Review of LNT133: Elizabeth Maconchy: Orchestral Music
Andrew Achenbach, Gramophone
The 23-year-old Elizabeth Maconchy created quite a splash with The Land, her four-movement suite for large orchestra which enjoyed a high-profile world premiere at the Proms on August 30, 1930, under Sir Henry Wood. Inspired by Vita Sackville-West’s 1926 narrative poem of the same name, it’s a strikingly confident and powerful creation, full of distinctive invention, imaginatively scored and much admired by (among others) Vaughan Williams, Holst and Tovey.
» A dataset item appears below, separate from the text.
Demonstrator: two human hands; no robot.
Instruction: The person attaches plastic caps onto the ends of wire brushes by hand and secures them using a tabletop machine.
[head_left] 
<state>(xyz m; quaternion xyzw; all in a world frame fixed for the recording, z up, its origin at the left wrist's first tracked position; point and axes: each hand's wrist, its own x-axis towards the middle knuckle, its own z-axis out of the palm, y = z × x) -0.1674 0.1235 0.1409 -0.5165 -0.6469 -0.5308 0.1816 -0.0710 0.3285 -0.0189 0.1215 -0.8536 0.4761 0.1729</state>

It’s followed by the playful, crisply neo-classical Concertino for piano and chamber orchestra from 1928 (first heard in Prague a mere five months before The Land, with the composer Ervin Schulhoff as soloist) and Music for Wind and Brass, a characteristically absorbing nine-minute essay written in 1966 for Morley College’s annual Whitsun Festival in Thaxted, Essex. Last, but definitely not least, comes the Symphony for double string orchestra, an excitingly taut, four-movement masterwork from 1952-53, where the idiom is astringent yet often piercingly lyrical too. Resourcefully laid out and fuelled by the most bracing counterpoint and seemingly boundless rhythmic zest, it culminates in a deeply expressive Passacaglia that will haunt you for days, I promise.
Odaline de la Martinez’s performances with the BBC Scottish SO have endearing spirit and no mean discipline to commend them; the London-based Brazilian pianist Clélia Iruzun is on notably deft form in the Concertino.